* TASK ITEM:
Write the data out again so that it matches word for word.

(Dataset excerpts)
^^^^^^^^^^^^^^^^

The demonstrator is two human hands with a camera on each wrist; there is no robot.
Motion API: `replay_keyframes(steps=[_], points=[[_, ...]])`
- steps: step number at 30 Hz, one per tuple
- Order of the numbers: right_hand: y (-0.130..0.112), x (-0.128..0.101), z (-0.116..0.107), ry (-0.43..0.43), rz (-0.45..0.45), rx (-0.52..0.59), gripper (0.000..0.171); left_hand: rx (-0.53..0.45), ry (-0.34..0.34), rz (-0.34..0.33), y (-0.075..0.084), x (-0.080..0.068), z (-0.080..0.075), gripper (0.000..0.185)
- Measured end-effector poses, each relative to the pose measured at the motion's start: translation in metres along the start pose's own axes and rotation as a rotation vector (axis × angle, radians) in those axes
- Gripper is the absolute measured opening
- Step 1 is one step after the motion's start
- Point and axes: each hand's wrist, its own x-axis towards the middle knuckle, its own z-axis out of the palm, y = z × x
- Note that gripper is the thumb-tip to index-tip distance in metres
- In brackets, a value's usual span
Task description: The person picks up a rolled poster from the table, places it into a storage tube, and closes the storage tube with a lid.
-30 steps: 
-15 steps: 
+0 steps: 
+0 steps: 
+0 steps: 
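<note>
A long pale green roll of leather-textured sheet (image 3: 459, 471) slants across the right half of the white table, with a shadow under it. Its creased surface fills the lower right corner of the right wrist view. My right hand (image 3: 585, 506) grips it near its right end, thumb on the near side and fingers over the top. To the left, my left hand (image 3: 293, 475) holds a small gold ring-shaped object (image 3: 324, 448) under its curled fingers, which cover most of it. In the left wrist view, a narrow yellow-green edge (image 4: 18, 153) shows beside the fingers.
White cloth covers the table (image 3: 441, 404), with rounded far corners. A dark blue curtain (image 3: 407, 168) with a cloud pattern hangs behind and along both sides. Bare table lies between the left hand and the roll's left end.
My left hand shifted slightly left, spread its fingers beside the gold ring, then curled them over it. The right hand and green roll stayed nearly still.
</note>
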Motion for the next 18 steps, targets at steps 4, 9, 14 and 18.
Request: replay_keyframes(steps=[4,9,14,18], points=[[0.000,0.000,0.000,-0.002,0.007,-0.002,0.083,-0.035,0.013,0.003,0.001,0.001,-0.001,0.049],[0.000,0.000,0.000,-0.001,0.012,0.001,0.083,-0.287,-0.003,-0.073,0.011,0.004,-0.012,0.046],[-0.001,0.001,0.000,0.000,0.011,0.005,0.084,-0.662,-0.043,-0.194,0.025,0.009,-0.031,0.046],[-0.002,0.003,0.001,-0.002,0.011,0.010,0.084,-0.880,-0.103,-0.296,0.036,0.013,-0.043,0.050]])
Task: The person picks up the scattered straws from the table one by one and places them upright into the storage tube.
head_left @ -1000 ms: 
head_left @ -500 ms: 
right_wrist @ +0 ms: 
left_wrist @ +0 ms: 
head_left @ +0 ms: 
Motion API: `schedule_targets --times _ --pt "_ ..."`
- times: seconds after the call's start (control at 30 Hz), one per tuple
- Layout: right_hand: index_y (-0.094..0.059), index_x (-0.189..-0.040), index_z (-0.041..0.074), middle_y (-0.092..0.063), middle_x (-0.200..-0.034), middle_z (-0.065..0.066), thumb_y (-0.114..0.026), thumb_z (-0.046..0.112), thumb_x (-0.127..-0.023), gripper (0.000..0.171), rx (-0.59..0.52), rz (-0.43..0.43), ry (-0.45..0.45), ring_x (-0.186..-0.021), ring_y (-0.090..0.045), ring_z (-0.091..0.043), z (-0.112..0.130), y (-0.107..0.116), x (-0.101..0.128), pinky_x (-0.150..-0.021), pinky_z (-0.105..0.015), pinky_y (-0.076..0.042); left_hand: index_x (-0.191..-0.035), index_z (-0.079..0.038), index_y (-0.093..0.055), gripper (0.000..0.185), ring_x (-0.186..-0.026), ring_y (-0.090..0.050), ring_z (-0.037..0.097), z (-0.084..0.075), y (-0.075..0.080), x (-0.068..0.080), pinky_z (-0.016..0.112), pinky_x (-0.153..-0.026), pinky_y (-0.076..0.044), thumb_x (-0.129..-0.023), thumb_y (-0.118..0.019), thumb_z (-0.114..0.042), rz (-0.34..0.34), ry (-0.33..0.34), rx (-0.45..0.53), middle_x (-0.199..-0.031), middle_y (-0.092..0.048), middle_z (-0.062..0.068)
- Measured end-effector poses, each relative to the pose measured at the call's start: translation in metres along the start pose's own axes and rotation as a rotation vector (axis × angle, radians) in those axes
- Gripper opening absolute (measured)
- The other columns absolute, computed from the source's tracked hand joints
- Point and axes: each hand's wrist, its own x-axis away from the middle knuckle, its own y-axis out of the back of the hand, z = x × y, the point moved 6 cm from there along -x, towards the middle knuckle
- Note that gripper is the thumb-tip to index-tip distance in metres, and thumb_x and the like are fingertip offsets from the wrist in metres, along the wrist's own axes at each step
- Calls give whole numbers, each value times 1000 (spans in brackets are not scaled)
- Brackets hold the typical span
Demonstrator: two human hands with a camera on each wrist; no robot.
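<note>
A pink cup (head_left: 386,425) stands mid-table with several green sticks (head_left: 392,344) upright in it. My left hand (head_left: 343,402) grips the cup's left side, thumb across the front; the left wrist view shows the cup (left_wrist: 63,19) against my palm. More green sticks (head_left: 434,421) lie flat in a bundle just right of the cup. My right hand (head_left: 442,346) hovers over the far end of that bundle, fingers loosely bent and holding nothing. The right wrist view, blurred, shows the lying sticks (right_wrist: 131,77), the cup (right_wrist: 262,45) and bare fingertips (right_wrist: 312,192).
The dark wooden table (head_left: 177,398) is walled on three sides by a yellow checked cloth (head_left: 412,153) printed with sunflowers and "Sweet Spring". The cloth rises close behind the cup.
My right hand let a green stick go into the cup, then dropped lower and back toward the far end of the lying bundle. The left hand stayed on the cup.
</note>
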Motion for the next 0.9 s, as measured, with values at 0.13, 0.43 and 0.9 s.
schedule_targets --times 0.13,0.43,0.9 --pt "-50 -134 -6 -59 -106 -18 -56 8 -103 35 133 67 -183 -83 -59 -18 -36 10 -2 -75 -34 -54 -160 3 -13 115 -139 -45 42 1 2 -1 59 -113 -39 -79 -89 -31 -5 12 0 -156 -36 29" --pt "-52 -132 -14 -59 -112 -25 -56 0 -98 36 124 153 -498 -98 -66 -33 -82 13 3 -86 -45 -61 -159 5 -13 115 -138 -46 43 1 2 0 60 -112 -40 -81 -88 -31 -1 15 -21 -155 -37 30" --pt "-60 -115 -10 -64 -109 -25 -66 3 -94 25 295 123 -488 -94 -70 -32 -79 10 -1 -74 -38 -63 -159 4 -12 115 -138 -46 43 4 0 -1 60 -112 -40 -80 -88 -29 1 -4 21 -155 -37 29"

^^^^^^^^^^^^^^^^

* COMPLETED TASK:
The demonstrator is two human hands with a camera on each wrist; there is no robot.
Motion API: `replay_keyframes(steps=[_], points=[[_, ...]])`
- steps: step number at 30 Hz, one per tuple
- Order of the numbers: right_hand: y (-0.130..0.112), x (-0.128..0.101), z (-0.116..0.107), ry (-0.43..0.43), rz (-0.45..0.45), rx (-0.52..0.59), gripper (0.000..0.171); left_hand: rx (-0.53..0.45), ry (-0.34..0.34), rz (-0.34..0.33), y (-0.075..0.084), x (-0.080..0.068), z (-0.080..0.075), gripper (0.000..0.185)
- Measured end-effector poses, each relative to the pose measured at the motion's start: translation in metres along the start pose's own axes and rotation as a rotation vector (axis × angle, radians) in those axes
- Gripper is the absolute measured opening
- Step 1 is one step after the motion's start
- Point and axes: each hand's wrist, its own x-axis towards the middle knuckle, its own z-axis out of the palm, y = z × x
- Note that gripper is the thumb-tip to index-tip distance in metres
- In brackets, a value's usual span
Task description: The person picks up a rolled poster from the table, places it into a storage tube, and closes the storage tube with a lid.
-30 steps: 
-15 steps: 
+0 steps: 
+0 steps: 
+0 steps: 
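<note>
A long pale green roll of leather-textured sheet (image 3: 459, 471) slants across the right half of the white table, with a shadow under it. Its creased surface fills the lower right corner of the right wrist view. My right hand (image 3: 585, 506) grips it near its right end, thumb on the near side and fingers over the top. To the left, my left hand (image 3: 293, 475) holds a small gold ring-shaped object (image 3: 324, 448) under its curled fingers, which cover most of it. In the left wrist view, a narrow yellow-green edge (image 4: 18, 153) shows beside the fingers.
White cloth covers the table (image 3: 441, 404), with rounded far corners. A dark blue curtain (image 3: 407, 168) with a cloud pattern hangs behind and along both sides. Bare table lies between the left hand and the roll's left end.
My left hand shifted slightly left, spread its fingers beside the gold ring, then curled them over it. The right hand and green roll stayed nearly still.
</note>
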Motion for the next 18 steps, targets at steps 4, 9, 14 and 18.
Request: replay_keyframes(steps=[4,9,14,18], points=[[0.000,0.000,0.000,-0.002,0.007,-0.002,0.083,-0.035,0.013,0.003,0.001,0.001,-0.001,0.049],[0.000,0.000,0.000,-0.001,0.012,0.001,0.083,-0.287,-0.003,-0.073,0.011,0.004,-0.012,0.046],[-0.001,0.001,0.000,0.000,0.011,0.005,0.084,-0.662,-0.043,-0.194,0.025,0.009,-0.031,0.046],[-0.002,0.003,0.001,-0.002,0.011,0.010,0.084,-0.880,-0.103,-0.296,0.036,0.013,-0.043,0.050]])
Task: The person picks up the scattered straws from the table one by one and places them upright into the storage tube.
head_left @ -1000 ms: 
head_left @ -500 ms: 
right_wrist @ +0 ms: 
left_wrist @ +0 ms: 
head_left @ +0 ms: 
Motion API: `schedule_targets --times _ --pt "_ ..."`
- times: seconds after the call's start (control at 30 Hz), one per tuple
- Layout: right_hand: index_y (-0.094..0.059), index_x (-0.189..-0.040), index_z (-0.041..0.074), middle_y (-0.092..0.063), middle_x (-0.200..-0.034), middle_z (-0.065..0.066), thumb_y (-0.114..0.026), thumb_z (-0.046..0.112), thumb_x (-0.127..-0.023), gripper (0.000..0.171), rx (-0.59..0.52), rz (-0.43..0.43), ry (-0.45..0.45), ring_x (-0.186..-0.021), ring_y (-0.090..0.045), ring_z (-0.091..0.043), z (-0.112..0.130), y (-0.107..0.116), x (-0.101..0.128), pinky_x (-0.150..-0.021), pinky_z (-0.105..0.015), pinky_y (-0.076..0.042); left_hand: index_x (-0.191..-0.035), index_z (-0.079..0.038), index_y (-0.093..0.055), gripper (0.000..0.185), ring_x (-0.186..-0.026), ring_y (-0.090..0.050), ring_z (-0.037..0.097), z (-0.084..0.075), y (-0.075..0.080), x (-0.068..0.080), pinky_z (-0.016..0.112), pinky_x (-0.153..-0.026), pinky_y (-0.076..0.044), thumb_x (-0.129..-0.023), thumb_y (-0.118..0.019), thumb_z (-0.114..0.042), rz (-0.34..0.34), ry (-0.33..0.34), rx (-0.45..0.53), middle_x (-0.199..-0.031), middle_y (-0.092..0.048), middle_z (-0.062..0.068)
- Measured end-effector poses, each relative to the pose measured at the call's start: translation in metres along the start pose's own axes and rotation as a rotation vector (axis × angle, radians) in those axes
- Gripper opening absolute (measured)
- The other columns absolute, computed from the source's tracked hand joints
- Point and axes: each hand's wrist, its own x-axis away from the middle knuckle, its own y-axis out of the back of the hand, z = x × y, the point moved 6 cm from there along -x, towards the middle knuckle
- Note that gripper is the thumb-tip to index-tip distance in metres, and thumb_x and the like are fingertip offsets from the wrist in metres, along the wrist's own axes at each step
- Calls give whole numbers, each value times 1000 (spans in brackets are not scaled)
- Brackets hold the typical span
Demonstrator: two human hands with a camera on each wrist; no robot.
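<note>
A pink cup (head_left: 386,425) stands mid-table with several green sticks (head_left: 392,344) upright in it. My left hand (head_left: 343,402) grips the cup's left side, thumb across the front; the left wrist view shows the cup (left_wrist: 63,19) against my palm. More green sticks (head_left: 434,421) lie flat in a bundle just right of the cup. My right hand (head_left: 442,346) hovers over the far end of that bundle, fingers loosely bent and holding nothing. The right wrist view, blurred, shows the lying sticks (right_wrist: 131,77), the cup (right_wrist: 262,45) and bare fingertips (right_wrist: 312,192).
The dark wooden table (head_left: 177,398) is walled on three sides by a yellow checked cloth (head_left: 412,153) printed with sunflowers and "Sweet Spring". The cloth rises close behind the cup.
My right hand let a green stick go into the cup, then dropped lower and back toward the far end of the lying bundle. The left hand stayed on the cup.
</note>
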Motion for the next 0.9 s, as measured, with values at 0.13, 0.43 and 0.9 s.
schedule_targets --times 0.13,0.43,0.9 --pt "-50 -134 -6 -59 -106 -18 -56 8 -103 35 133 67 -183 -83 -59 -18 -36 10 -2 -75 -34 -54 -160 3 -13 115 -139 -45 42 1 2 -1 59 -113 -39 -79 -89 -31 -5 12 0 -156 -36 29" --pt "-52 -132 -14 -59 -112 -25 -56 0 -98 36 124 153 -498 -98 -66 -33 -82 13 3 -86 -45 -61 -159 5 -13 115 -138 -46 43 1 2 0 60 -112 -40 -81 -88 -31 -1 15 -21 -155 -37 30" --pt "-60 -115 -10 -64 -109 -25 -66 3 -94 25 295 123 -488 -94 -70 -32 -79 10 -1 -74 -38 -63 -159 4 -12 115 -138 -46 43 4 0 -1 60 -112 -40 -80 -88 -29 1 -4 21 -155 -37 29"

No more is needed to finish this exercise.